My childhood window was on the second floor of a two-story house on a plot of land, overlooking a cherry tree that I only remember in bloom, a driveway, a lone basketball net with our handprints in the cement at its base. The dark was the dark. I’d lay in bed and hear the nothingness of night, wait for something, for anything. I’d find so much comfort in whatever I could hear – scraps of life – my mom putting away silverware in the kitchen sink, the hum of my father’s television set where he sat in the den two floors below, holding the popcorn in his fingers for a minute before putting it in his mouth, the click of a lock on the front door as the house turned in for the night. Maybe it was just the sounds I would wait for, maybe it was more. Rolling over and readjusting a knee beneath the blanket, the soft of my belly turning, my toes exposed at the edge of the sheets. It would feel like the night had fallen into me and I was everything, the stillness outlining me into something too prominent, too big. All those years I went up to that room and lay in that bed in the sky. Maybe I was supposed to feel peace. Mostly, in the silence, I felt alone. My mother told me years later that the view of a sliver of mountain from my window is what made her realize that house was meant to be our home. But mountains don’t speak. She was giving me my sleep sounds, the small etchings on my soul. They weren’t loud enough to make a mark on me, to break its skin.

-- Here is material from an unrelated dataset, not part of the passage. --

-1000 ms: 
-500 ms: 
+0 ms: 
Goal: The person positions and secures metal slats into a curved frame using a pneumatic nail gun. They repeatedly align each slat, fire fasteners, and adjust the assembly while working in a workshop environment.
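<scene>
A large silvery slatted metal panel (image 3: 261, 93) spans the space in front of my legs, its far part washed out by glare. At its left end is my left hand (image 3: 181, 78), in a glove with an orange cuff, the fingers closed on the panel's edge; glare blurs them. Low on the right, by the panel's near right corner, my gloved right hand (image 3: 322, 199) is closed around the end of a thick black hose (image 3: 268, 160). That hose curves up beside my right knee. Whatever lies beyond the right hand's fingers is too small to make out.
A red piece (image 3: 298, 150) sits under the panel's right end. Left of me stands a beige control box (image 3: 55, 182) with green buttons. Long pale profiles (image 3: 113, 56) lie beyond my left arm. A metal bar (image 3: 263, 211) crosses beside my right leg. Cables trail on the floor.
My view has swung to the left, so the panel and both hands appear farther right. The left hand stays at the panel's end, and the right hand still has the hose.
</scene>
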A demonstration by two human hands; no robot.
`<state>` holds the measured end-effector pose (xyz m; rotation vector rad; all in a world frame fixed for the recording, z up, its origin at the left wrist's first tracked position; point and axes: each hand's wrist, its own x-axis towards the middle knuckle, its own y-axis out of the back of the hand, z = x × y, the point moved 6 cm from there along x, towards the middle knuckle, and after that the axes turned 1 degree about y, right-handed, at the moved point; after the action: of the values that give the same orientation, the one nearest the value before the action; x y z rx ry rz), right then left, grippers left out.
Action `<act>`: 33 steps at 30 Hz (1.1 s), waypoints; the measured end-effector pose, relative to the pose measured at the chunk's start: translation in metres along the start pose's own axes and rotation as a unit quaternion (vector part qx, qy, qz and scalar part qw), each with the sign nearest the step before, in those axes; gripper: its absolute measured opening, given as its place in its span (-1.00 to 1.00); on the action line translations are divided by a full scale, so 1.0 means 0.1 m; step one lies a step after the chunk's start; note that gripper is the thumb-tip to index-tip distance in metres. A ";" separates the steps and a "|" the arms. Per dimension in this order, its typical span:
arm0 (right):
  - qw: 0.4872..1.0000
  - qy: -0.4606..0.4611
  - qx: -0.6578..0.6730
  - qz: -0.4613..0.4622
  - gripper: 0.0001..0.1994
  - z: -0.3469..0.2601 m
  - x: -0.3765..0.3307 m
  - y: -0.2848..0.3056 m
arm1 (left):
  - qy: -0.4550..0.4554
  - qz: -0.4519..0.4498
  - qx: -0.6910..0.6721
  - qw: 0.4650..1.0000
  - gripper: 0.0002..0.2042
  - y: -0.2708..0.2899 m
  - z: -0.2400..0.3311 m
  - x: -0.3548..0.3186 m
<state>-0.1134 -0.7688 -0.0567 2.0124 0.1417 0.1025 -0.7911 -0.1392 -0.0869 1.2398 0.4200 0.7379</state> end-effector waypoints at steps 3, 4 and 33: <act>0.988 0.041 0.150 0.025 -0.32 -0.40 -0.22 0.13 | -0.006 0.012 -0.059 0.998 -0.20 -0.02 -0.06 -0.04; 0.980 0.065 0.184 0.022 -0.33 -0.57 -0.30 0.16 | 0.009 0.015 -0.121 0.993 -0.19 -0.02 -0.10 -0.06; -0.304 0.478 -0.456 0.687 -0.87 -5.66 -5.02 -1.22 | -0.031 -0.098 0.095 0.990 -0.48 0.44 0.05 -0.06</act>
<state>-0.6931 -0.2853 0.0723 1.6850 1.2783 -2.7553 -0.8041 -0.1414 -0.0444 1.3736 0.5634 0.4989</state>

Tonight, my daughter lies, her bed facing the window, the big headphones and pink wire plugged into an iPad that glows with an app that may be playing rain. Or wind. Or the rush of grass blowing on a mountainside. I tried to choose her sounds, but I know she needs to choose her own. I still wish for her to understand she is complex – that life isn’t something that is happening outside of her but it’s existing beside her, that nothing is truly separate and all our experiences are intertwined. Maybe I wanted that noise to quiet her wonder of why she’s here. I can’t hear the sounds she’s chosen, so I sit on the edge of her bed and listen to those I chose for her. A motorcycle revving its engine along the West side highway. An ambulance echoing in the distance. A set of car doors slamming out of rhythm, signaling friendship, or love, or resentment, as two people get out into the night. I keep them for myself. My daughter’s face has fallen still – her eyebrows resting, her lips apart. The man outside her window still walks back and forth, the phone against his cheek – I can’t understand what he’s saying, but I can hear it, and that’s enough. I know he is telling a story, and I know his voice is a part of mine.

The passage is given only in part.